La nomination d’Edouard Philippe, maire LR du Havre, au
poste de Premier Ministre a suscité une série de commentaires pavloviens de la
part des journalistes : Emmanuel Macron a choisi un homme de droite pour diriger le gouvernement, disent-ils. Sans
rentrer dans les spéculations qui s’en suivent (Macron veut faire imploser Les
Républicains, etc.), il semble que la véritable question soulevée par ce choix
soit celle de la définition d’un homme de droite.
Edouard Philippe est en effet membre du parti dit de droite,
au même titre que Fillon, Wauquiez, Mariani, au même titre aussi que Jean-Pierre
Raffarin, Nathalie Kosciusko-Morizet et Alain Juppé, son mentor qu’il avait
secondé lors de la création de l’UMP en 2002. Or, la vie politique de M.
Philippe a commencé à gauche, dans cette tendance que l’on appela un temps la « deuxième
gauche », incarnée par Michel Rocard qui fut un premier ministre fort
malmené par Mitterrand. Rocard influença fortement ce jeune militant et « conditionna son intérêt pour la vie
politique ». De cette gauche à coloration « sociale-démocrate »

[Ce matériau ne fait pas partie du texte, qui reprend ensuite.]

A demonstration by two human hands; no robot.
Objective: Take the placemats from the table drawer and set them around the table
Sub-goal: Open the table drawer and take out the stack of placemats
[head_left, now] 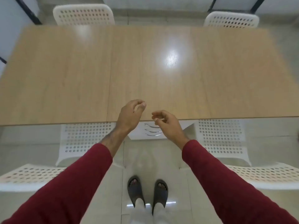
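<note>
While the white drawer unit (148, 131) with its three curved handles sits shut under the table's (64, 78) near edge, no placemats show anywhere. The left hand (129, 115) hovers above that edge, fingers loosely curled, holding nothing. The right hand (166, 123) hangs just over the drawers, half open and empty. White perforated chairs (84, 138) flank the drawers.

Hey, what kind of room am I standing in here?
Probably a dining area: a long wooden table, white perforated chairs along both sides, and a tiled floor.
</note>
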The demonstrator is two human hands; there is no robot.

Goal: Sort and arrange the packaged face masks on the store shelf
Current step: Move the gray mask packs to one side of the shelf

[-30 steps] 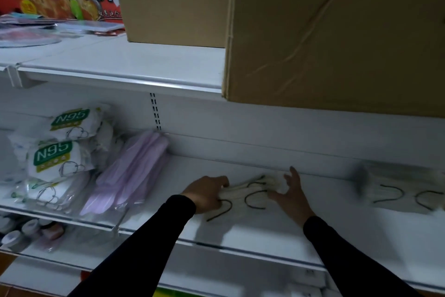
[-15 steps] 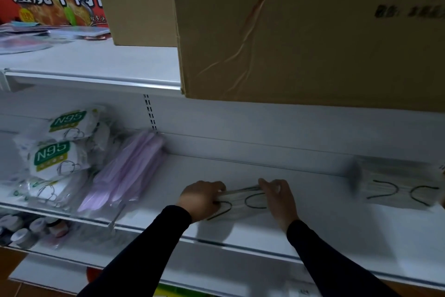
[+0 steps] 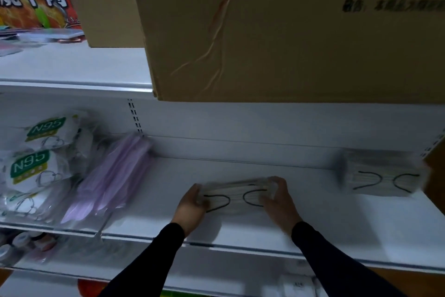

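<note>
The left hand and right hand each gripped one end of a pack of white masks with black ear loops, held at the middle of the white shelf; whether it touched the shelf was unclear. A similar pack lay blurred at far right. Lilac mask packs and N95 packs leaned at left. A cardboard box overhung the shelf above, cut off at the top.
</note>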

à la « droite » d’Alain Juppé, il s’écoula moins d’une décennie
durant laquelle Edouard Philippe acheva l’ENA dans la botte (après en avoir
préparé le concours d’entrée en compagnie de Jérôme Guedj, actuellement député
PS de l’Essonne, dans les bureaux du sénateur Jean-Luc Mélenchon…). Est-ce donc
que de jeune homme de gauche, Edouard
Philippe soit devenu un homme de droite ?
Ou est-ce alors que ce qualificatif que les médias radotent depuis hier ne sert
qu’à masquer, derrière de fallacieuses catégories, le renoncement de la « droite
de gouvernement » aux convictions de droite, sa soumission intellectuelle
à la gauche, et l’incroyable pouvoir de nuisance d’un centre électoralement
inexistant mais en train de réussir une captation politique de premier ordre
sur les ruines du PS et le futur éclatement de LR ?
On l’a dit et répété dans nos milieux, Macron est le fils
spirituel de François Hollande, mais il l’est tout autant d’Alain Juppé !
La présence d’Edouard Philippe à la tête du gouvernement n’en est qu’une
confirmation : c’est la fausse droite, vrai centre politique et intellectuellement
supplétive de la gauche, qui va s’allier au sein de La République en Marche
avec la gauche notable et le centre-gauche d’un Bayrou. Le Maire, Estrosi,
Raffarin, NKM, se bousculent déjà pour les futures places, et comme Juppé, ils
sont favorables à toutes les lois destructrices que la gauche a pensées et
mises en œuvre (le « mariage » homosexuel, bientôt la PMA élargie, la
facilitation démente de l’avortement et l’extension du délit d’entrave, le
laxisme judiciaire, etc.), ils sont immigrationnistes, ils n’ont que
complaisance vis-à-vis de l’islam, mépris des traditions, ils se précipitent au
service d’un président qui va encore plus assommer les classes moyennes d’impôts
(la CSG, réalisation rocardienne !), et j’en passe. Ils ne sont pas de droite. Pas plus qu’Edouard Philippe.
Certains commentateurs, comme Eric Zemmour ce matin, voient
dans le carnaval en cours une reconfiguration du spectre politique autour d’une
grande coalition centriste (à l’allemande, bien sûr !), sorte de parti unique
qui ne dit pas son nom, avec une opposition à droite et à gauche. Certes, mais
quelle droite et quels hommes pour s’opposer à ce désastreux ventre mou ?
Les restes du parti LR s’alliant à un Front National embourbé dans la ligne
Philippot, ce néo-chevénementisme ouvertement contesté au sein du parti depuis
le catastrophique deuxième tour ? Sur quelle base ? Car s’il s’agit
de continuer l’attitude idéologique qui a tué la vraie droite depuis des
décennies, c’est-à-dire donner la primauté à l’économique, eh bien la bonne
bourgeoisie votera pour les émules de Fillon (fiscalité, retraite et pouvoir d’achat)
et le FN rabâchera dans le vide son obsession anti-euro, et la France continuera
sa course à l’abîme. Négligés ou niés, l’identité, l’invasion migratoire, le
danger islamique, le désastre scolaire, la grandeur du pays, la souveraineté du
peuple, la sécurité, le respect de la vie et de la famille, la préparation aux périls futurs. Tant pis pour la France.
Mais la vie est pleine de surprises.